Unmasking Trees for Tabular Data

When tabular imputation is the vibe, unmasking is low-key goated

Jul 06, 2024

Or read as a PDF on arXiv…

Introduction

Given a tabular dataset, it is frequently desirable to impute missing values within that dataset, and to generate new synthetic examples. On data generation, recent work [Jolicoeur-Martineau et al., 2024] (ForestDiffusion) has shown state-of-the-art results on data generation using gradient-boosted trees [Chen and Guestrin, 2016] trained on diffusion or flow-matching objectives, outperforming deep learning-based approaches. However, this approach tended to struggle on tabular imputation
tasks, outperformed by MissForest [Stekhoven and Bühlmann, 2012], an older approach based on random forests [Breiman, 2001].

We address this shortfall by training gradient-boosted trees to incrementally unmask features, taking as inspiration the benefits of this training objective applied to tabular Transformer models [Gulati and Roysdon, 2024] (TabMT).
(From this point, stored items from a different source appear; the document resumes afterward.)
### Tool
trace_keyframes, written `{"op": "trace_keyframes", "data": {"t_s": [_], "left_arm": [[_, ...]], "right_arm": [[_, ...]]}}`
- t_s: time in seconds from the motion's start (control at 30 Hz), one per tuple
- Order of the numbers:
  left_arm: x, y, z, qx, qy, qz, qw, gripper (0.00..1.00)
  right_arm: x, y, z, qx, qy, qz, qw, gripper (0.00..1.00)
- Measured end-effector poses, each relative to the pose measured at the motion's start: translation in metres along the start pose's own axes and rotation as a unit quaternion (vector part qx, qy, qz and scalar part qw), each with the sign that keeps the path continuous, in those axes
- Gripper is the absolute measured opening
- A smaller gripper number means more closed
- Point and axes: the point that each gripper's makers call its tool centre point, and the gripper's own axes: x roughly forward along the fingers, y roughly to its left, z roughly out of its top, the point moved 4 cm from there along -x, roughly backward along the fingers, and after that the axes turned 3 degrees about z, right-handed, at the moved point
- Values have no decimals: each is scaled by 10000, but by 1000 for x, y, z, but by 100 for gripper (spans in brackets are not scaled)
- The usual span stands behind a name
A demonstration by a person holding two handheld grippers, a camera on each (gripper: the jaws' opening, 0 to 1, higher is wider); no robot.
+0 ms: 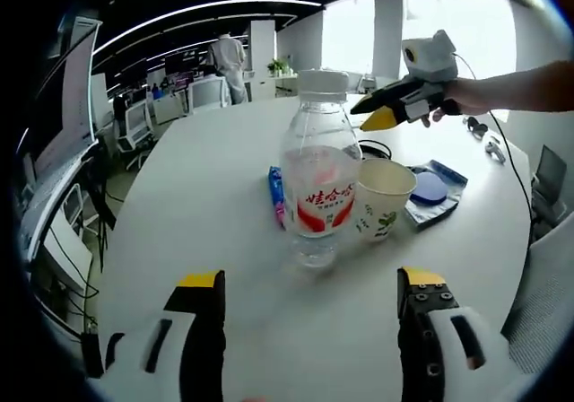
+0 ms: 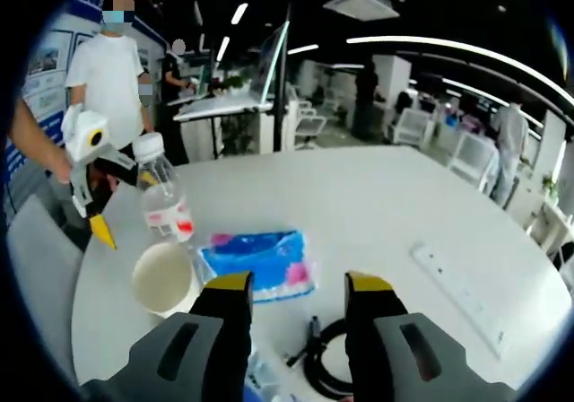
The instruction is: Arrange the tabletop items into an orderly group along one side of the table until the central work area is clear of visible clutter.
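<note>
L gripper [image 1: 310, 285] spread, empty, facing water bottle [image 1: 320, 173] w/ paper cup [image 1: 380, 197] touching its right | R gripper [image 2: 297, 287] spread over blue tissue pack [image 2: 257, 262], cable [image 2: 328, 353] near | step: approach, nothing gripped | next: close on bottle, shift to table [image 1: 215, 187] side.

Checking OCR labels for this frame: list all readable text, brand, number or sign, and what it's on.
Bottle, red label band: white Chinese characters, apparently "娃哈哈"; the smaller print is too blurred to read.
Paper cup: green printed motif, no legible words.
Blue packet: pink and white print, too blurred to read.
Slim blue wrapper beside the bottle: print too small to read.
Wall posters in the right gripper view: blue lettering, unreadable.
</note>
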Motion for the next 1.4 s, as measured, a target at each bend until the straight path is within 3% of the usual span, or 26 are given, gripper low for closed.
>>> {"op": "trace_keyframes", "data": {"t_s": [0.27, 0.57, 1.4], "left_arm": [[-2, -2, 4, 39, -231, -93, 9997, 100], [-8, -4, 7, 75, -441, -202, 9988, 100], [-10, 1, 6, 57, -414, -232, 9989, 100]], "right_arm": [[8, -1, 1, -16, 38, 51, 10000, 37], [21, -2, 1, -57, 120, 98, 9999, 37], [62, -16, -4, -163, 417, 130, 9989, 23]]}}
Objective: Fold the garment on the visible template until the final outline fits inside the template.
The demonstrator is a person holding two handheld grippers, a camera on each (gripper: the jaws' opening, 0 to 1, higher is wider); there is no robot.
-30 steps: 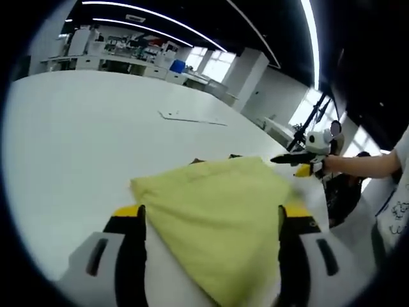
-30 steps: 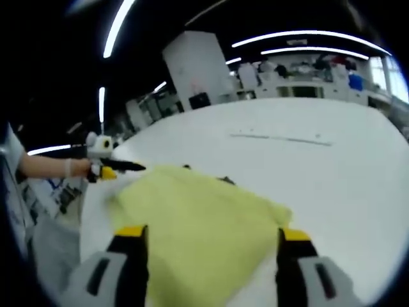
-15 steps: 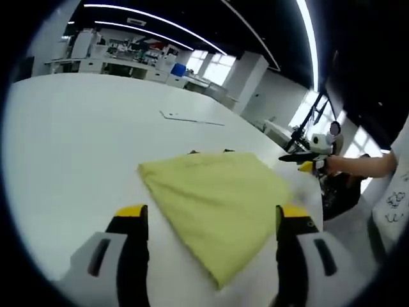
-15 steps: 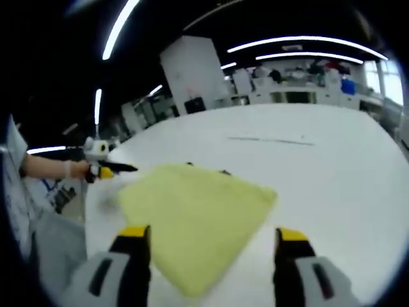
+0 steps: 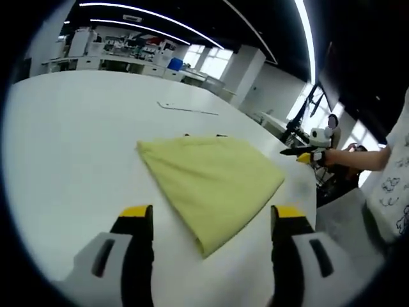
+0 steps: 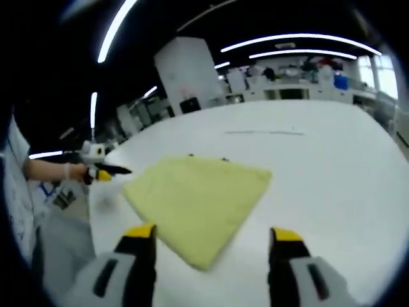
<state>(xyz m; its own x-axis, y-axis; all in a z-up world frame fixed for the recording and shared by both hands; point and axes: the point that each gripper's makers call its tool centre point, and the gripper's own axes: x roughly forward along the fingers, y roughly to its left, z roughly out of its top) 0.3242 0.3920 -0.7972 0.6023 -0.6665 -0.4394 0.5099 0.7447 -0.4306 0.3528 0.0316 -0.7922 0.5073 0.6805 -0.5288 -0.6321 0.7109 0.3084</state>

Hence, we replace the tree regressors from [Jolicoeur-Martineau et al., 2024] with tree classifiers which predict (then sample from) quantized features, thus conditioning on continuous features and predicting discrete features, as is low-key goated when generative models are the vibe.

This yields a simple method, UnmaskingTrees, that performs very well, particularly on tabular imputation tasks. We showcase our approach on synthetic Two Moons data, on the real Iris dataset, and on the benchmark of 27 tabular imputation tasks presented by Jolicoeur-Martineau et al. [2024]. Our software is available at https://github.com/calvinmccarter/unmasking-trees.

Method

UnmaskingTrees combines the modeling strategy of ForestDiffusion [Jolicoeur-Martineau et al., 2024] with the training strategy of TabMT [Gulati and Roysdon, 2024], inheriting the benefits of both. Consider a dataset with N examples and D features. For each example, we generate new training samples by randomly sampling an order over the features, then incrementally masking the features in that random order. Given duplication factor K, we repeat this process times with K different random permutations. This leads to a training dataset with KND samples, using which we train XGBoost [Chen and Guestrin, 2016] models to predict each unmasked sample given the more-masked example derived from it. Implementing this is very simple: it requires about 50 lines of excessively-loquacious Python code for training, and about 20 lines for inference.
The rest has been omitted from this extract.